Welcome to our latest edition of carefully curated alcohol policy news, the latest highlights from our Science Digest, and brand-new Big Alcohol revelations.
This week’s special feature is about harnessing the power of alcohol taxation for better health and development.
The newsletter also includes our most recent Alcohol Issues Podcast episode and upcoming event alerts.

Alcohol Issues June 06 – June 10, 2022

This week’s Alcohol Issues highlights

  • World Health Assembly Adopts Historic Global Alcohol Action Plan.
  • Protecting the People of Prague from Alcohol Harm: Mayor Plans to Increase Number of Alcohol-Free Public Places.
  • The Public Health Playbook: Ideas for Challenging the Corporate Playbook.
  • Exposed: Alcohol Industry Enters Into Partnership with Youth Union in Vietnam.

This week’s most popular stories

  • Availability Matters: Teens and Adults in States with Commercial Cannabis More Likely to Begin Using.
  • Court of Law Upholds Swedish Alcohol Retail Monopoly Exclusive Right to Sell Alcohol.
  • Tobacco Industry Documents Study of the Evolution of Corporate Affairs in the Miller Brewing Company.

Special Feature – No. 18

Harnessing the Power of Alcohol Taxation

There is strong and growing evidence that pro-health taxes on health harmful products, such as tobacco, alcohol, and sugar-sweetened beverages, are highly impactful and yield significannt return on investment.

landmark study confirmed this in 2020:

Excise tax increases on tobacco, alcohol and SSB can produce substantial health gains by reducing premature mortality while raising government revenues, which could be used to increase public health funding.”

Summan A, Stacey N, Birckmayer J, et. al. The potential global gains in health and revenue from increased taxation of tobacco, alcohol and sugar-sweetened beverages: a modeling analysis. BMJ Global Health 2020

The Philippines government reaped the benefits of alcohol taxation by using the taxes to partially fund their Universal Health Coverage (UHC) program. Aided by alcohol taxes the Philippines UHC program was able to deliver comprehensive health and social services for citizens amidst the COVID-19 pandemic and the global economic crisis. 

Meanwhile, in Poland, the government implemented a surcharge on small alcohol bottles last year and a tax increase at the beginning of this year to reduce alcohol harm. Already Poland is seeing results with reduced alcohol volumes sold in the country.
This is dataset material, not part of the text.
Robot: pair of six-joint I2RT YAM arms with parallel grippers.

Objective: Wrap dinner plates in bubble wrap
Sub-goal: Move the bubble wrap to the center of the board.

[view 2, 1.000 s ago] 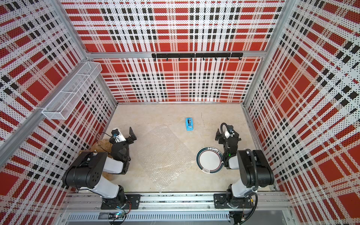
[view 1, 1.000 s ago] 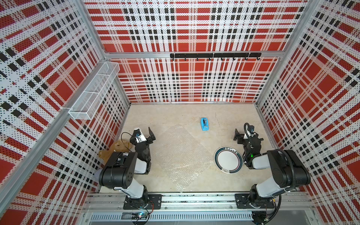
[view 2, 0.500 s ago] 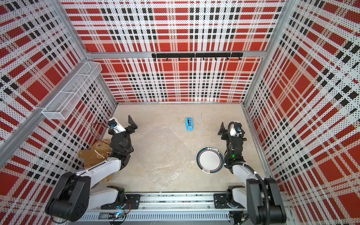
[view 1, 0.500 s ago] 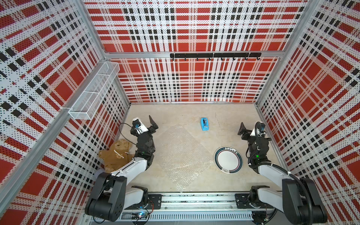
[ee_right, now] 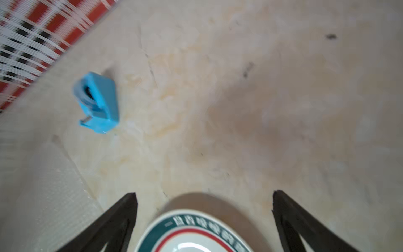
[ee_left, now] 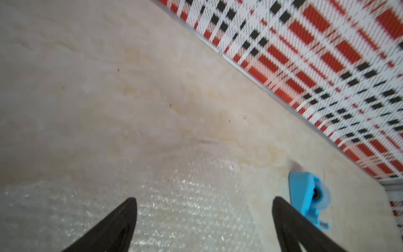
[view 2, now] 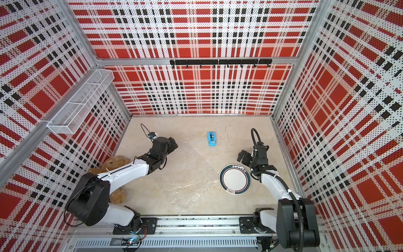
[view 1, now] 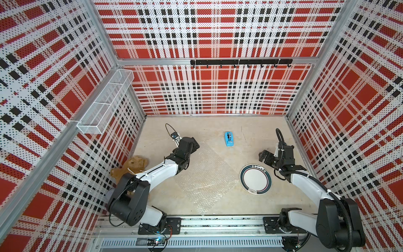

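Bright, even light; both top views sharp but edge-warped, wrist views blurred

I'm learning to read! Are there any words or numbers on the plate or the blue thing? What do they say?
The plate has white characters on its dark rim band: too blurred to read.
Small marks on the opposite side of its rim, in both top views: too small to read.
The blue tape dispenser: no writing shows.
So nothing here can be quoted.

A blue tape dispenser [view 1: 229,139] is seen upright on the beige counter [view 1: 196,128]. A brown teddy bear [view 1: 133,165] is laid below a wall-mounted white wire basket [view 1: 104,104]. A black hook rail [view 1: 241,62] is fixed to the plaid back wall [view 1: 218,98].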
A growing body of evidence shows that alcohol taxation holds massive potential for global health, for helping achieve the sustainable development goals and also for significantly contributing to financing health and development.

The most cost-effective measures to prevent and address alcohol harm remain price interventions, especially through taxation.

Implementing alcohol taxation measures reaps a triple positive effect:

1. Domestic resource mobilization

Alcohol taxation generates government revenue for financing development and health promotion.

2. Reducing the health and development burden

Alcohol taxation reduces population level alcohol use and thus reduced the overall public health, social and economic harm caused by the products and practices of the alcohol industry.

3. Prevention of alcohol initiation and health promotion

Alcohol taxation helps maintain high-levels of alcohol abstention rates in low- and middle income countries.

The latest Financing for Sustainable Development report by the UN Inter-Agency Task Force highlights the importance of alcohol taxation.

The products and practices of the alcohol industry drain precious resources from countries around the world. These heavy health, social, and economic costs are even more harmful harmful now since governments need more resources to recover and build back better from the ongoing COVID-19 pandemic.

The Alcohol Issues Podcast

S2 E9: Achieving the SDGs Through Alcohol Policy: European Countries Ignore The Potential

In this episode, Kristina Sperkova talks with guest host Pierre Andersson about her brand new research article that investigated if and how European countries address alcohol as an obstacle to development in their efforts to achieve the Sustainable Development Goals (SDGs).

Kristina and Pierre discuss the evidence of how alcohol impedes sustainable development, and what countries are doing about it. They also talk in detail about the findings of her study that show flawed understanding of alcohol harm leads to lost potential in using alcohol policy as a catalyst for sustainable development – and what concretely means in European countries.

Kristina Sperkova is the International President at Movendi International. She is the lead author of the peer-reviewed research article “Alcohol policy measures are an ignored catalyst for the achievement of the sustainable development goals” that she co-authored with Peter Anderson, and Eva Jané Llopis.

Pierre Andersson is the Policy Advisor for Alcohol and Development at the IOGT-NTO Movement, from Sweden. The IOGT-NTO Movement is a Swedish development organization that works for poverty eradication by supporting partners to tackle alcohol as an obstacle to development. Pierre has extensive experience is journalism as well as development work.